Description of the task
Copy out exactly the lines from the first line of the material below through the line containing "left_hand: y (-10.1", and nothing beyond them.

Stored data
******************************

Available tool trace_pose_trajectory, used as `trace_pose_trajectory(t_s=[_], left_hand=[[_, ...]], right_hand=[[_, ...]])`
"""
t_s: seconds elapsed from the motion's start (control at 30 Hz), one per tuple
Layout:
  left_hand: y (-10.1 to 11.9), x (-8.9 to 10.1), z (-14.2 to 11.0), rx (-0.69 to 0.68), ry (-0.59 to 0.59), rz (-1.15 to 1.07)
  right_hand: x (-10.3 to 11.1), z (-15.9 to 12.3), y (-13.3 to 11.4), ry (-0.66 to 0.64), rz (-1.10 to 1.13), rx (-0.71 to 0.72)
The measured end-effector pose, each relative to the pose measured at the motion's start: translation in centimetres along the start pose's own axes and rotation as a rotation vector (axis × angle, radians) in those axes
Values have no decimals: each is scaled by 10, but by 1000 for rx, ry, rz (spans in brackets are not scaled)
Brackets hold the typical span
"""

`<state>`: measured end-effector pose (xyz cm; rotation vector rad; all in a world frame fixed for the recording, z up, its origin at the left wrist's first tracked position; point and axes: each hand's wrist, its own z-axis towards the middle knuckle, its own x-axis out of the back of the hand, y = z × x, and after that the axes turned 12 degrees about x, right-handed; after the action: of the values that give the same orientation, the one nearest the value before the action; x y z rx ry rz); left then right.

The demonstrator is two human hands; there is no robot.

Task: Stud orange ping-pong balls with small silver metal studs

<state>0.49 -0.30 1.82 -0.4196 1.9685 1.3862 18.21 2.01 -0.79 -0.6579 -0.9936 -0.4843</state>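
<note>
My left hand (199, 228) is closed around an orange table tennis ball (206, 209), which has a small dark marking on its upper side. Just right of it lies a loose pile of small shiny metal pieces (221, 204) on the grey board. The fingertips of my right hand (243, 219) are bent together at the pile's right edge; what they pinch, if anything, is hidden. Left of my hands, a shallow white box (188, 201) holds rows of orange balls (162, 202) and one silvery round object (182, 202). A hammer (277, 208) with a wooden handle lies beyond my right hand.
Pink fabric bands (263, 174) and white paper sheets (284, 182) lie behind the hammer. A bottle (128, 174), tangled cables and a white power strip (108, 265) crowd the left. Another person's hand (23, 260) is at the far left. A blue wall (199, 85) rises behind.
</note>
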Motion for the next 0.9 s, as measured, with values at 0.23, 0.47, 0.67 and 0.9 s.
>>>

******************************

Task solution
Available tool trace_pose_trajectory, used as `trace_pose_trajectory(t_s=[_], left_hand=[[_, ...]], right_hand=[[_, ...]])`
"""
t_s: seconds elapsed from the motion's start (control at 30 Hz), one per tuple
Layout:
  left_hand: y (-10.1 to 11.9), x (-8.9 to 10.1), z (-14.2 to 11.0), rx (-0.69 to 0.68), ry (-0.59 to 0.59), rz (-1.15 to 1.07)

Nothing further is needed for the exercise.